== WORK ITEM ==
An exact reproduction of the listing, minus the pictures, is the required output.

══════

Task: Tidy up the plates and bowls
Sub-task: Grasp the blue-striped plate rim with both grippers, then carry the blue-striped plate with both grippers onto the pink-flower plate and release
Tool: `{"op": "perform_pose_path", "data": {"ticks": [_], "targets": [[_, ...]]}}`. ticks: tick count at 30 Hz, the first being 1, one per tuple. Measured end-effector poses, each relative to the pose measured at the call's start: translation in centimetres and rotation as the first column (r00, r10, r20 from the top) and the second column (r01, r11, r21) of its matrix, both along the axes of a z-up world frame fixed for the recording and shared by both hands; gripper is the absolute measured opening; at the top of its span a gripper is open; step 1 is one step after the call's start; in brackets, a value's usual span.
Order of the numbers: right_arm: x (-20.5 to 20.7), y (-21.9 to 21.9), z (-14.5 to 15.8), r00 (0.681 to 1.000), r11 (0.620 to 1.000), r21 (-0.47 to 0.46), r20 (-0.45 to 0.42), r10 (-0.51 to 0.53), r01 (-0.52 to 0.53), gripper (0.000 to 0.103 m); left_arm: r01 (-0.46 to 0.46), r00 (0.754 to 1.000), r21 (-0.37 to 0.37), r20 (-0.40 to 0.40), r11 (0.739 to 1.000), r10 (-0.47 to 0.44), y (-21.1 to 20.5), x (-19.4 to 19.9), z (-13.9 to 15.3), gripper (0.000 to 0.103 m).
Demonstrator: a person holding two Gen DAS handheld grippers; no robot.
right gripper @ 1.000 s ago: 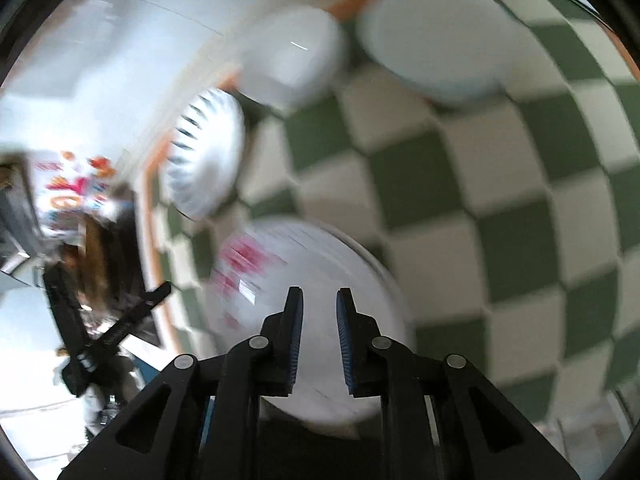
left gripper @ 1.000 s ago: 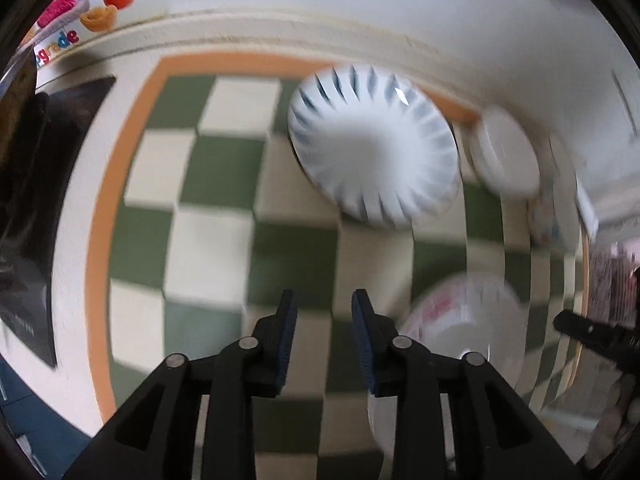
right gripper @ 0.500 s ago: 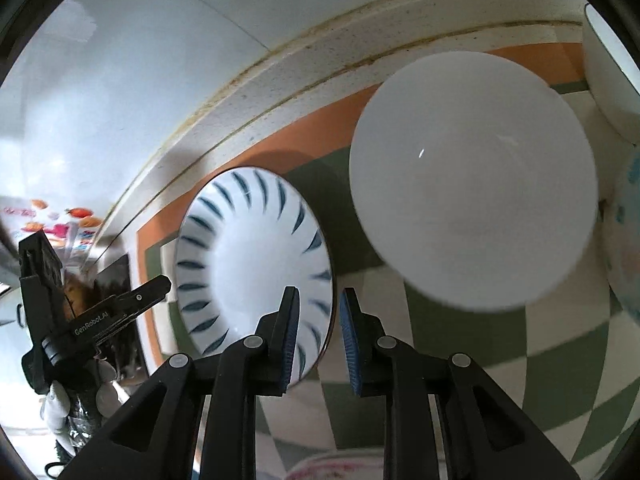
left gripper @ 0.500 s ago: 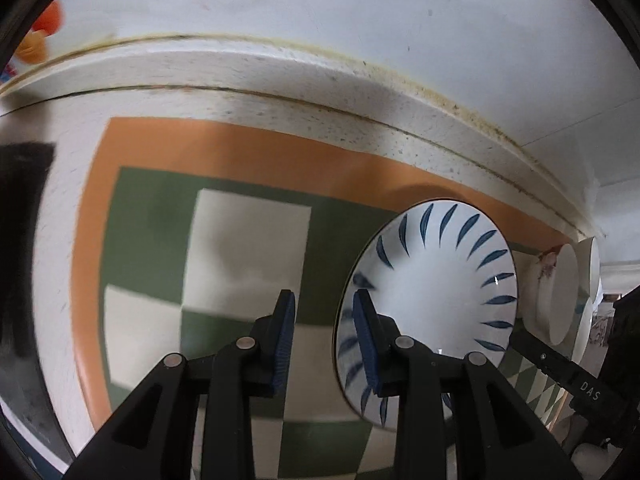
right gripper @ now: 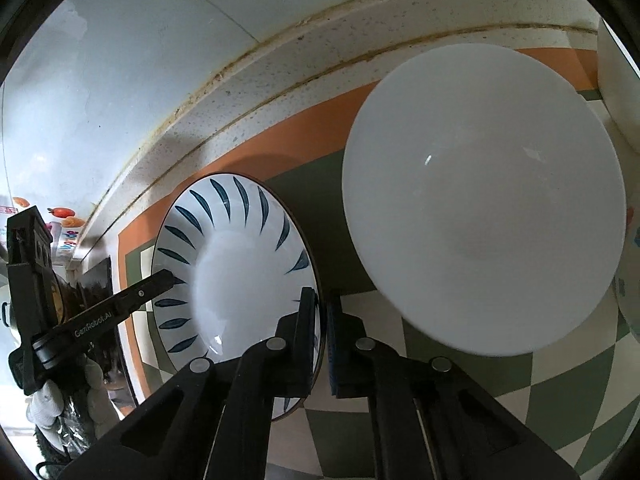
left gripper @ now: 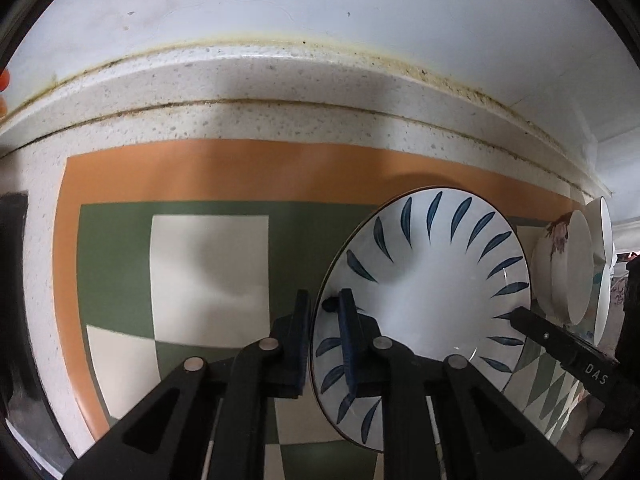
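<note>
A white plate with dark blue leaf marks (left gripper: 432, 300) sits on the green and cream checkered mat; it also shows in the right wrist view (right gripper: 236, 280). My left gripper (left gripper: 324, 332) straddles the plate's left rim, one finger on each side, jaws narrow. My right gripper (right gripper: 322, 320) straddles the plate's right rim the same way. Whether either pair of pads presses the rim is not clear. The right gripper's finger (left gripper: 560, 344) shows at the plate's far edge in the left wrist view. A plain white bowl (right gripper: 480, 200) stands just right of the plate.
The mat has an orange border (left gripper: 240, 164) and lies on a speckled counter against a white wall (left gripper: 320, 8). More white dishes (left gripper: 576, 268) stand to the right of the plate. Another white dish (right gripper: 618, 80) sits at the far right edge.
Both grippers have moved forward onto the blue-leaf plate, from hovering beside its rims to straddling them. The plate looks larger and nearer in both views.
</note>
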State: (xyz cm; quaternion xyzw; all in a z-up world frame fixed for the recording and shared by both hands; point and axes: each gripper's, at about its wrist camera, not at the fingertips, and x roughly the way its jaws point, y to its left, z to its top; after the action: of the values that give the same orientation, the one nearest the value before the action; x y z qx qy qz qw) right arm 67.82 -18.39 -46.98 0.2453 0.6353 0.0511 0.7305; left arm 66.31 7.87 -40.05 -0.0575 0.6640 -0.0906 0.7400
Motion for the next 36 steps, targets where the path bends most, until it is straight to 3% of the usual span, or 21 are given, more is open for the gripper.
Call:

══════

== EXPECTED ANSWER ==
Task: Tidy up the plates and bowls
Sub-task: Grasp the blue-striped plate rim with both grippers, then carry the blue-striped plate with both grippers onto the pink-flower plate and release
Tool: `{"op": "perform_pose_path", "data": {"ticks": [_], "targets": [[_, ...]]}}`. ticks: tick count at 30 Hz, the first being 1, one per tuple. Measured end-effector poses, each relative to the pose measured at the call's start: translation in centimetres and rotation as the first column (r00, r10, r20 from the top) and the second column (r01, r11, r21) of its matrix, both along the axes of a z-up world frame fixed for the recording and shared by both hands; gripper is the absolute measured opening; at the top of its span a gripper is open; step 1 is one step after the call's start; in brackets, a value's usual span.
Order of the numbers: right_arm: x (-20.5 to 20.7), y (-21.9 to 21.9), z (-14.5 to 15.8), r00 (0.681 to 1.000), r11 (0.620 to 1.000), r21 (-0.47 to 0.46), r20 (-0.45 to 0.42), r10 (-0.51 to 0.53), r01 (-0.52 to 0.53), gripper (0.000 to 0.103 m); left_arm: r01 (-0.46 to 0.46), r00 (0.754 to 1.000), r21 (-0.37 to 0.37), r20 (-0.40 to 0.40), r11 (0.739 to 1.000), r10 (-0.47 to 0.44), y (-21.1 to 20.5), x (-19.4 to 19.9), z (-13.9 to 15.3), gripper (0.000 to 0.103 m).
Demonstrator: a person holding two Gen DAS handheld grippers; no robot.
right gripper @ 1.000 s ago: 
left gripper @ 1.000 s ago: 
right gripper @ 0.500 s ago: 
left gripper @ 0.500 s ago: 
right gripper @ now: 
left gripper @ now: 
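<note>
A white plate with dark blue leaf marks (left gripper: 432, 300) sits on the green and cream checkered mat; it also shows in the right wrist view (right gripper: 236, 280). My left gripper (left gripper: 324, 332) straddles the plate's left rim, one finger on each side, jaws narrow. My right gripper (right gripper: 322, 320) straddles the plate's right rim the same way. Whether either pair of pads presses the rim is not clear. The right gripper's finger (left gripper: 560, 344) shows at the plate's far edge in the left wrist view. A plain white bowl (right gripper: 480, 200) stands just right of the plate.
The mat has an orange border (left gripper: 240, 164) and lies on a speckled counter against a white wall (left gripper: 320, 8). More white dishes (left gripper: 576, 268) stand to the right of the plate. Another white dish (right gripper: 618, 80) sits at the far right edge.
Both grippers have moved forward onto the blue-leaf plate, from hovering beside its rims to straddling them. The plate looks larger and nearer in both views.
</note>
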State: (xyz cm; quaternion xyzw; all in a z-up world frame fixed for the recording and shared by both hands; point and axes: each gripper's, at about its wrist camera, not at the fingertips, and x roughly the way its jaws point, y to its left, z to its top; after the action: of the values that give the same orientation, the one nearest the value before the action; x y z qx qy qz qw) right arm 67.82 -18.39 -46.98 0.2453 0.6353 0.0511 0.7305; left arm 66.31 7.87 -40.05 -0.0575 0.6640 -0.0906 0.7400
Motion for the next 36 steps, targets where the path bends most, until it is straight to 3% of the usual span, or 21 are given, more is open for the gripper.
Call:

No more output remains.